This was the first generation that lived under the cloud of nuclear

annihilation. Children we were facing this possibility, not adults. We

had " duck and cover " drills in school. Remember the small yellow and

black signs directing you to a " fallout shelter? " How absurd!

The post-WWII era had brought with it a fundamentalist " clamping down "

on freedom of expression in the name of anti-communism, sending that

freedom of expression into the shadow.

There was a huge unleashing of creativity with the birth of rock and

roll. Music had never seen anything like it, and has never been the

same.

Personally, my father, having returned from WWII with a heavy,

untreated, dose of PTSD, thought that the best way to raise a son was to

treat the house like an Army boot camp with the father as drill

instructor. I hid in my room to survive, listening to my transistor

radio and falling in love with baseball and rock & roll. Into my shadow

went all sorts of things other kids were allowed to do, like run and

play, but I developed a strong sense of justice (being a Libra). I saw

my father root for the police to " Kill those bastards " as we watched the

police riots in Chicago at the '68 democratic convention on television.

Those bastards he was rooting to be killed weren't that much older than

me. When I got older, those trapped energies came flying out of my

shadow, as I believe they did for many.

I don't think the effects of PTSD suffered by the WWII and Korea

generations that caused shadow projections onto the young men and women

of the sixties generation can be underestimated.

This was the first generation that grew up with television, a medium of

incredible power for education and art, and for propaganda and

materialism.

JFK was murdered.
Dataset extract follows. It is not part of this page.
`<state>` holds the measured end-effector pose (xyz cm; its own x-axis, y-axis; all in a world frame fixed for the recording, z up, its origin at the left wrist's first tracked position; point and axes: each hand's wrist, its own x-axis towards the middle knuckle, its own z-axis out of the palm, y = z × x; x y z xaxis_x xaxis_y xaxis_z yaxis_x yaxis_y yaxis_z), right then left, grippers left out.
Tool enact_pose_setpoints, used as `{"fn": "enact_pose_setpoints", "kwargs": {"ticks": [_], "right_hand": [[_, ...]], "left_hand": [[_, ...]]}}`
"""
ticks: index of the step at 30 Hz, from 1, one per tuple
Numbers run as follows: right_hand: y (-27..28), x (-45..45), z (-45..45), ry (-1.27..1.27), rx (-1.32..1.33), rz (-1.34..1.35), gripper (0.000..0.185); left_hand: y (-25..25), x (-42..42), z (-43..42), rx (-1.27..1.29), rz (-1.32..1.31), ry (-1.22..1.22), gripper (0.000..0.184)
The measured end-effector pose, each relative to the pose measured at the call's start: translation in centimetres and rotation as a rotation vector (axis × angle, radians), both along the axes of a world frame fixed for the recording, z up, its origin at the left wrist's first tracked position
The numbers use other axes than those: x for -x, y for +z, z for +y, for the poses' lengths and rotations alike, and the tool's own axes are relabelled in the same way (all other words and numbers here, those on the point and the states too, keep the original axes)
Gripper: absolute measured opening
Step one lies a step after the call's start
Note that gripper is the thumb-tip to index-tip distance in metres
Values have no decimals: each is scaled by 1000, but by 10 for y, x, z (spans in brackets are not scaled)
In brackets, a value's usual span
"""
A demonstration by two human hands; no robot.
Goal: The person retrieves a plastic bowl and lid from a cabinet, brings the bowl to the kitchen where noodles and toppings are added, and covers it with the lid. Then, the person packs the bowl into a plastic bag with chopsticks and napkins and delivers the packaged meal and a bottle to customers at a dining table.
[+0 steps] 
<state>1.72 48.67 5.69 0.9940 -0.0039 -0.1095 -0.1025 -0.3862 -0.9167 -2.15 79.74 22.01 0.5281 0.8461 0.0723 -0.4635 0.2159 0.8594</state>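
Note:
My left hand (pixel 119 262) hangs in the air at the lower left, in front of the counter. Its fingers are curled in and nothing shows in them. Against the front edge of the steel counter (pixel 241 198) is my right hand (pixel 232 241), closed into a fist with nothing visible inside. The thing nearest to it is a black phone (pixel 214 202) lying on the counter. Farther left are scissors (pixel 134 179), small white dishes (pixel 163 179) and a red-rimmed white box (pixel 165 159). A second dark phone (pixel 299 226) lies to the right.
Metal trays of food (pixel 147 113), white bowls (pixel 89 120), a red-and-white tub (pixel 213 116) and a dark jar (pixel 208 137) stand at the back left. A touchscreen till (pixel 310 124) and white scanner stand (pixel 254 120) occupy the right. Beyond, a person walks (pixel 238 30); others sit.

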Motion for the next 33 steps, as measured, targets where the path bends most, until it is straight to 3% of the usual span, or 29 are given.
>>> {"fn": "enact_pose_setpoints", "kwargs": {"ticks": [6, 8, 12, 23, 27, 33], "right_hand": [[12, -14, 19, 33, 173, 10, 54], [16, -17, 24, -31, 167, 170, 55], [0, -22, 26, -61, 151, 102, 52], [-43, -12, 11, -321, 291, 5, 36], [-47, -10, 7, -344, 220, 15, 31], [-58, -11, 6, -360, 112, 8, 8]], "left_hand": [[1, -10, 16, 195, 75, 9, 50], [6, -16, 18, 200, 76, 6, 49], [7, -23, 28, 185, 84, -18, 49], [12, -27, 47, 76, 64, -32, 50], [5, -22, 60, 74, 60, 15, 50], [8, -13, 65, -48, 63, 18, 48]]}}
I have to believe in our collective shadow we knew

deep down we were being fed a lie by the Warren commission. Magic bullet

my ass.

Maybe we also knew deep down in our collective shadow that the whole

Gulf of Tonkin thing was a lie exploited by the US to escalate the

Vietnam war beyond comprehension.

We were going to the moon.

Many women were saying, maybe we don't feel like being barefoot and

pregnant in the kitchen anymore.

More than anything, IMO, it was the atrocities of Vietnam that were

being shown daily on television. The South Vietnamese officer that

summarily executed without a trial a suspected North Vietnamese spy.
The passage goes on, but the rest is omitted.